Fiat’s US numbers were particularly bad when its division performance is taken into account. Dodge (off 17% to 40,109), Jeep (off 7% to 58,415) , Chrysler (off 39% to 13,377), and Fiat (off 9% to 2,164) sales dropped. Only the Ram truck division showed an increase, but up only 5% to 38,045
An explanation from the Motley Fool on February 2:
Shares of Fiat Chrysler Automobiles surged in January. FCA’s NYSE-traded common stock ended the month at $10.99, up 20.5% from its closing price on the last day of December.
FCA shareholders had a bumpy ride in January. Share prices spiked early in January, after the company showed an electric minivan concept vehicle. Prices then fell sharply after the U.S. Environmental Protection Agency charged the company with civil violations related to a diesel engine used in Ram pickups and the Jeep Grand Cherokee — but began to recover once it became clear that the diesel issue was a minor one.
The month’s big news, however, was FCA’s earnings report. FCA reported its fourth-quarter and full-year 2016 earnings on Jan. 26, and they were very good. The Italian-American automaker generated a net profit of 1.8 billion euros ($1.9 billion) in 2016, up from just 93 million euros ($100 million) the year before.
That report cheered investors. FCA’s guidance may have been even more cheering: The company forecasts increases in revenue, pre-tax earnings, and net profit in 2017, along with a significant reduction in its heavy long-term debt load. And it reiterated earlier guidance saying that it expects its total debt to fall below its cash holdings sometime in 2018.
The most likely reason for GM’s stock problem is its bloated inventory, which few people believe will disappear soon. In November, these inventories reached record highs, and the company resorted to discounts to clear lots.
Ford’s performance is puzzling. It is likely to be the U.S. car company least affected by potential trade friction with Mexico. According to MarketWatch:
Shares of Ford Motor Co. surged Friday, after Barclays turned bullish on the auto maker on the view that the potential benefit of President Trump’s border tax plan hasn’t been fully priced in yet.

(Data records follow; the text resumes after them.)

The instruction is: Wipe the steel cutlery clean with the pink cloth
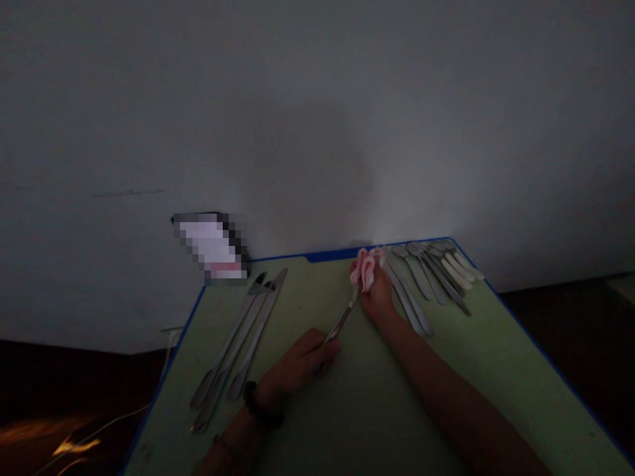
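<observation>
My left hand (307, 354) is closed on the near end of a slim metal piece of cutlery (340, 322), which slants up and away. My right hand (378, 294) grips a bunched pink and white cloth (364, 270), folded about the far end of that piece. The cloth hides its head, so its exact kind does not show. Left of my left hand lie several long metal pieces that look like table knives (258, 338). Beside my right hand are other pieces of cutlery, among them a fork (421, 258) and some with white handles (455, 271).
The pale green table (317, 410) has a blue edge and stands against a grey wall (307, 132). A blurred-out phone-like object (211, 248) leans at the back left corner. A thin cable (116, 420) trails over the dark floor at the left.
</observation>
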Demonstrator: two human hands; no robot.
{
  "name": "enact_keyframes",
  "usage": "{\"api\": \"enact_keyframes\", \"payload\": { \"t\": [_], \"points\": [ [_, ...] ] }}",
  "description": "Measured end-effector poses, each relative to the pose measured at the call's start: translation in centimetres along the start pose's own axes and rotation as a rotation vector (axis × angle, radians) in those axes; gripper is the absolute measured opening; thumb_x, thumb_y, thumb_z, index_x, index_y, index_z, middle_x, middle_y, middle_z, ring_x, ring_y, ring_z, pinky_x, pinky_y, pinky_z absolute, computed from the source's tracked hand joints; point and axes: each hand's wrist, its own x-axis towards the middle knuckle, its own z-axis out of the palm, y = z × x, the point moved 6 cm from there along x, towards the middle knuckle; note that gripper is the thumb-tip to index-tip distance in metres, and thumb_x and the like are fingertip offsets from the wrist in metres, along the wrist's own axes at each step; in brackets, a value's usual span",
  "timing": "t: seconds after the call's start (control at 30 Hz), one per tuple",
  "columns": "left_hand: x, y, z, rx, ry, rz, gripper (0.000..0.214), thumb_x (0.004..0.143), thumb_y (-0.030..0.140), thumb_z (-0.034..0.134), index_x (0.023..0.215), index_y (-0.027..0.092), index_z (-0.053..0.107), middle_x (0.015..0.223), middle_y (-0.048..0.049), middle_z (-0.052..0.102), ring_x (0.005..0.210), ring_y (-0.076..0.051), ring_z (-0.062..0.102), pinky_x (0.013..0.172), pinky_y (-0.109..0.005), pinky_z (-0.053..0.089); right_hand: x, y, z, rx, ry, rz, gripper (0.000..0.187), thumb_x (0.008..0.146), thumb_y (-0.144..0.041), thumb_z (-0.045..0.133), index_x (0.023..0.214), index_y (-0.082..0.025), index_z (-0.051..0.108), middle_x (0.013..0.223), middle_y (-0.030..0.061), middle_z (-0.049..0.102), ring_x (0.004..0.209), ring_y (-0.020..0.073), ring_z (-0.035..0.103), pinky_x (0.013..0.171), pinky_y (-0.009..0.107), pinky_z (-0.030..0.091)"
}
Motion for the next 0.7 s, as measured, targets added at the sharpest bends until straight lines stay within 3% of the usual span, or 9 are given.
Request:
{"api": "enact_keyframes", "payload": {
  "t": [0.17,0.33,0.53,0.7],
  "points": [
    [0.6,-0.1,-0.2,-0.104,0.006,0.032,0.048,0.085,0.047,0.042,0.048,0.018,0.044,0.046,0.0036,0.038,0.049,-0.01,0.041,0.05,-0.022,0.035,-0.9,0.0,0.7,-0.167,-0.063,-0.044,0.036,0.076,-0.05,0.058,0.088,-0.016,0.064,0.069,0.0035,0.067,0.061,0.014,0.062,0.055,0.025,0.047],
    [0.8,-0.2,-0.3,-0.077,0.048,0.03,0.049,0.086,0.049,0.04,0.048,0.017,0.043,0.047,0.0037,0.038,0.048,-0.009,0.039,0.051,-0.023,0.034,-2.1,0.5,1.8,-0.348,-0.207,0.024,0.039,0.077,-0.052,0.057,0.091,-0.016,0.064,0.069,0.0033,0.067,0.059,0.0153,0.062,0.051,0.025,0.047],
    [1.1,0.4,0.1,-0.071,0.064,0.068,0.048,0.087,0.051,0.039,0.054,0.017,0.044,0.05,0.0041,0.041,0.049,-0.009,0.039,0.049,-0.022,0.032,-1.4,0.7,1.2,-0.201,-0.135,0.083,0.038,0.076,-0.05,0.058,0.09,-0.016,0.063,0.068,0.0029,0.067,0.057,0.0143,0.061,0.052,0.025,0.047],
    [1.4,0.1,-1.1,-0.139,0.309,0.069,0.042,0.091,0.05,0.03,0.072,0.017,0.05,0.054,0.0052,0.041,0.047,-0.009,0.037,0.046,-0.021,0.031,-0.8,0.5,0.9,-0.073,-0.085,0.057,0.034,0.075,-0.048,0.06,0.087,-0.017,0.062,0.072,0.0023,0.067,0.063,0.014,0.062,0.059,0.027,0.049]
  ]
}}
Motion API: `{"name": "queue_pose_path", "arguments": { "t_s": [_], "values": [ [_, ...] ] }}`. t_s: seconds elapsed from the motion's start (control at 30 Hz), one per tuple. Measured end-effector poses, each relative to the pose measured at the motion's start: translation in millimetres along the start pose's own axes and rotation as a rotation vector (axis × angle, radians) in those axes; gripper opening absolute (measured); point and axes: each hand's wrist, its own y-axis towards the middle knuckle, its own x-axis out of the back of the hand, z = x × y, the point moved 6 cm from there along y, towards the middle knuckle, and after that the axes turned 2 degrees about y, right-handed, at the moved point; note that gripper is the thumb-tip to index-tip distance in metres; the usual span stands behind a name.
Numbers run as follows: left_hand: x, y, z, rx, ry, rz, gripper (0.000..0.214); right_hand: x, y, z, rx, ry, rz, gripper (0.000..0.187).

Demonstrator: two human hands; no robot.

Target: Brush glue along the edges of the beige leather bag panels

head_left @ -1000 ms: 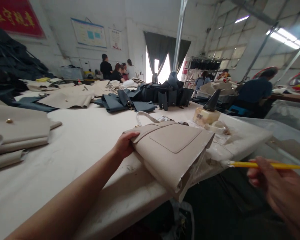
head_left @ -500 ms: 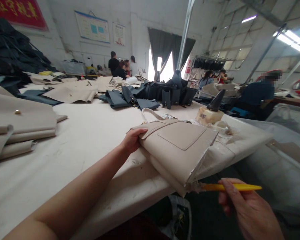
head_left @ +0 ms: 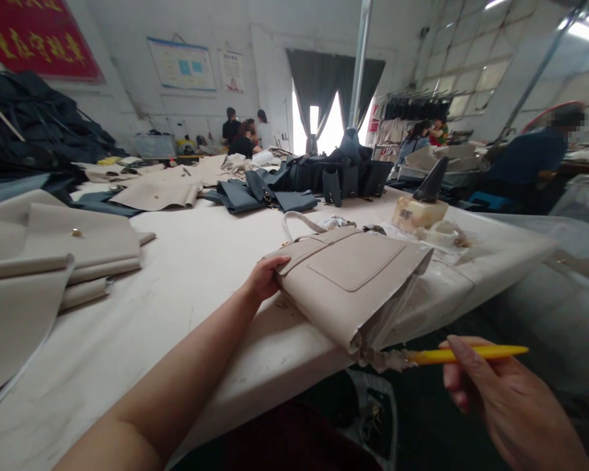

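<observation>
The left grip is half open and presses on a beige bag to keep it still at the desk edge. The right grip pinches a yellow pen near torn plastic wrap.
</observation>
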Motion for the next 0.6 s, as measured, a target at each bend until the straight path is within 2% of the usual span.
{"name": "queue_pose_path", "arguments": {
  "t_s": [0.1, 0.2, 0.3, 0.43, 0.5, 0.57, 0.6],
  "values": [
    [7.8, -4.9, 8.9, 0.065, 0.004, 0.015, 0.032, 1.0, 1.9, 0.1, 0.005, -0.075, 0.027, 0.054],
    [10.7, -8.5, 15.3, 0.117, -0.003, 0.029, 0.034, 13.4, 12.8, 5.6, 0.084, -0.267, -0.071, 0.056],
    [8.6, -9.8, 13.5, 0.076, -0.011, 0.051, 0.039, 18.8, 15.8, 9.6, 0.125, -0.299, -0.141, 0.053],
    [8.0, -9.1, 12.9, 0.067, -0.012, 0.027, 0.039, -1.7, 2.1, 10.4, 0.155, -0.284, 0.010, 0.053],
    [9.1, -8.4, 13.4, 0.068, -0.014, 0.009, 0.037, -5.1, -2.5, 13.6, 0.188, -0.310, 0.040, 0.054],
    [9.4, -8.4, 13.8, 0.072, -0.022, 0.002, 0.034, 8.3, 2.9, 19.6, 0.206, -0.347, -0.037, 0.054],
    [9.3, -8.8, 13.9, 0.078, -0.028, -0.002, 0.033, 21.6, 9.9, 23.5, 0.204, -0.346, -0.114, 0.054]
  ]
}}
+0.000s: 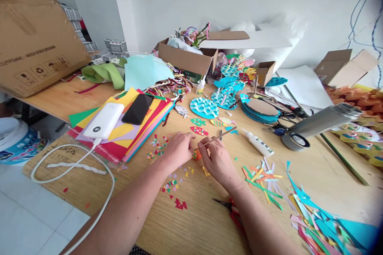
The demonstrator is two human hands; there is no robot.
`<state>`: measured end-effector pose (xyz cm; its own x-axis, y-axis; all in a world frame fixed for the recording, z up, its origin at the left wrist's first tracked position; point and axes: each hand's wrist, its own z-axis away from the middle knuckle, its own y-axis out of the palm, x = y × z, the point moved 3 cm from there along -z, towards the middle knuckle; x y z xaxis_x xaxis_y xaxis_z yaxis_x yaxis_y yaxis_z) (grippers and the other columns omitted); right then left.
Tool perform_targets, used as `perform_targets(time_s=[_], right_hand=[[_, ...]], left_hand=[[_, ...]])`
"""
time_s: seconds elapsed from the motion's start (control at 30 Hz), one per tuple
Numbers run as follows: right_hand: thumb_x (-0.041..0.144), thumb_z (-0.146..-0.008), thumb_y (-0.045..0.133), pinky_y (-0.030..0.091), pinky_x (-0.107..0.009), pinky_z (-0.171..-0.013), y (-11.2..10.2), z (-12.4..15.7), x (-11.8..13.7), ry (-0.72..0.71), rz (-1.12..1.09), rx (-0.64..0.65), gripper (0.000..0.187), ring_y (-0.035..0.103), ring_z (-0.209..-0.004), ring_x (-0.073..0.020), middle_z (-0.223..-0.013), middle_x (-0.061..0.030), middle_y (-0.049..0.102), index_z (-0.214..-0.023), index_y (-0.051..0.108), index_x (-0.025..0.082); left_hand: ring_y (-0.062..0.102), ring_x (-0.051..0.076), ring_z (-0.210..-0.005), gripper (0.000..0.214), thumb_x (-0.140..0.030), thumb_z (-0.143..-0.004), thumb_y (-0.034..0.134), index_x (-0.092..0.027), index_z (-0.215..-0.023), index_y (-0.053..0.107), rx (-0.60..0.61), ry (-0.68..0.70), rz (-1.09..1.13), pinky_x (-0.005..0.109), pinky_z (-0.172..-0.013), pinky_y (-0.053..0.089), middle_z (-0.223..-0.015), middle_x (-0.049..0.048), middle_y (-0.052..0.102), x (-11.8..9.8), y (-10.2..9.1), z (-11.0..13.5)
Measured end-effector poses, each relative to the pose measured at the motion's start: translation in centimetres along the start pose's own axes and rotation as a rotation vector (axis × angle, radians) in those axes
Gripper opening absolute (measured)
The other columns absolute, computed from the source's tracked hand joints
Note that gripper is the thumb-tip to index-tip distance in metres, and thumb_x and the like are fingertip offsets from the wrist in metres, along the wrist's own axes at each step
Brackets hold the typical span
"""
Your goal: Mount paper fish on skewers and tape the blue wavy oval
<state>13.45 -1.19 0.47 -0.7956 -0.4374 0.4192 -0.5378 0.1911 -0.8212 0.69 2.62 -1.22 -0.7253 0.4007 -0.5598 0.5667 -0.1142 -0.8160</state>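
Our desk (pixel 197 219) sits against a white wall (pixel 167 0), littered with paper scraps (pixel 263 177). Our left hand (pixel 178 148) pinches an orange cutout (pixel 196 154); our right hand (pixel 218 160) grips a thin stick (pixel 220 136).

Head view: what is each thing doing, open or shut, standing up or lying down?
left hand, fingers curled, touching the orange paper piece
right hand, pinching the stick
glue bottle, lying on its side
metal flask, lying on its side
phone, screen dark, flat on the coloured paper
power bank, white cable plugged in
cardboard box, flaps open
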Motion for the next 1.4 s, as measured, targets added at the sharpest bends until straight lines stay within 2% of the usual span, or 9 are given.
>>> perform_targets(time_s=[0.27, 0.63, 0.9, 1.4], right_hand=[[0.020, -0.093, 0.040, 0.040, -0.034, -0.073, -0.27, -0.06, 0.03, 0.010, -0.042, 0.016, 0.024, 0.052, -0.077, -0.0196, -0.074, -0.0047, 0.060, -0.070, 0.047, 0.021], [0.021, -0.093, 0.038, 0.040, -0.036, -0.076, -0.46, -0.03, 0.07, 0.012, 0.005, 0.049, 0.022, 0.054, -0.075, -0.0200, -0.075, -0.0059, 0.061, -0.076, 0.052, 0.020], [0.019, -0.093, 0.038, 0.041, -0.035, -0.076, -0.46, -0.10, 0.15, 0.003, -0.023, 0.057, 0.023, 0.053, -0.078, -0.0202, -0.075, -0.0055, 0.061, -0.074, 0.051, 0.020], [0.021, -0.093, 0.038, 0.042, -0.034, -0.073, -0.67, -0.24, 0.40, -0.021, -0.044, 0.061, 0.025, 0.054, -0.077, -0.0198, -0.075, -0.0058, 0.062, -0.073, 0.053, 0.021]], left_hand=[[0.061, 0.020, -0.087, 0.035, -0.009, -0.073, 0.055, -0.017, -0.106, 0.064, -0.009, -0.034, -0.047, 0.031, -0.085, 0.046, -0.082, 0.0048, 0.069, -0.21, 0.31, 0.05], [0.061, 0.021, -0.084, 0.034, -0.009, -0.073, 0.054, -0.015, -0.105, 0.065, -0.024, -0.030, -0.035, 0.032, -0.083, 0.046, -0.076, 0.0040, 0.068, -0.23, 0.29, 0.01], [0.060, 0.021, -0.087, 0.035, -0.009, -0.073, 0.053, -0.015, -0.105, 0.065, 0.041, -0.058, -0.027, 0.031, -0.081, 0.047, -0.079, 0.0057, 0.068, -0.22, -0.11, -0.03], [0.061, 0.021, -0.086, 0.032, -0.012, -0.073, 0.056, -0.016, -0.104, 0.065, 0.039, -0.071, -0.032, 0.032, -0.083, 0.046, -0.078, 0.0053, 0.068, -0.27, 0.13, -0.04]])
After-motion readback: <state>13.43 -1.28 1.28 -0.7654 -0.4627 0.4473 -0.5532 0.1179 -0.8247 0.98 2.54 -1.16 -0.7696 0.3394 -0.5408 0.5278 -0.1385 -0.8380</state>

Analyst Brian Johnson upgraded Ford to overweight from equal weight, and raised his stock price target to $15, which is 19% above current levels, from $13.
“For all the discussions we’ve already had on a border adjustment scenario, we believe it is sill significantly underappreciated by the market,” Johnson wrote in a note to clients. “Our move to upgrade Ford is predicated on the idea that the stock will re-rate higher as investors better appreciate its relative advantages over peers in a border adjustment scenario.”
Ford was burned by the factor which tends to affect stock prices the most. It’s remarkably poor earnings. According to Barron’s:
Ford Motor reported its fourth-quarter earnings today, and the reaction today was very similar to the one in October, when it released its third-quarter earnings.
Not that the earnings were necessarily similar. Ford reported an adjusted fourth-quarter profit of 30 cents a share today–missing forecasts for 31 cents–on sales of $38.7 billion, and its shares have dropped 3.2% to $12.39 at 2:55 p.m. today. In October, Ford dropped 1.2% after beating earnings forecasts.
MarketWatch’s Tomi Kilgore calls Ford’s earnings “one of the most unclear reports so far this earnings season.” He explains why:
The automaker didn’t provide a year-ago number for earnings (or loss) per share, flipped the financial table to show prior-year results first and only provided a link on their press release to direct investors to their website to see the results….The commentary provided by Chief Executive Mark Fields and Chief Financial Officer Bob Shanks was only about the full-year performance, which showed the company swinging to a profit from 2015, with no mention of the $800 million loss recorded in the fourth quarter.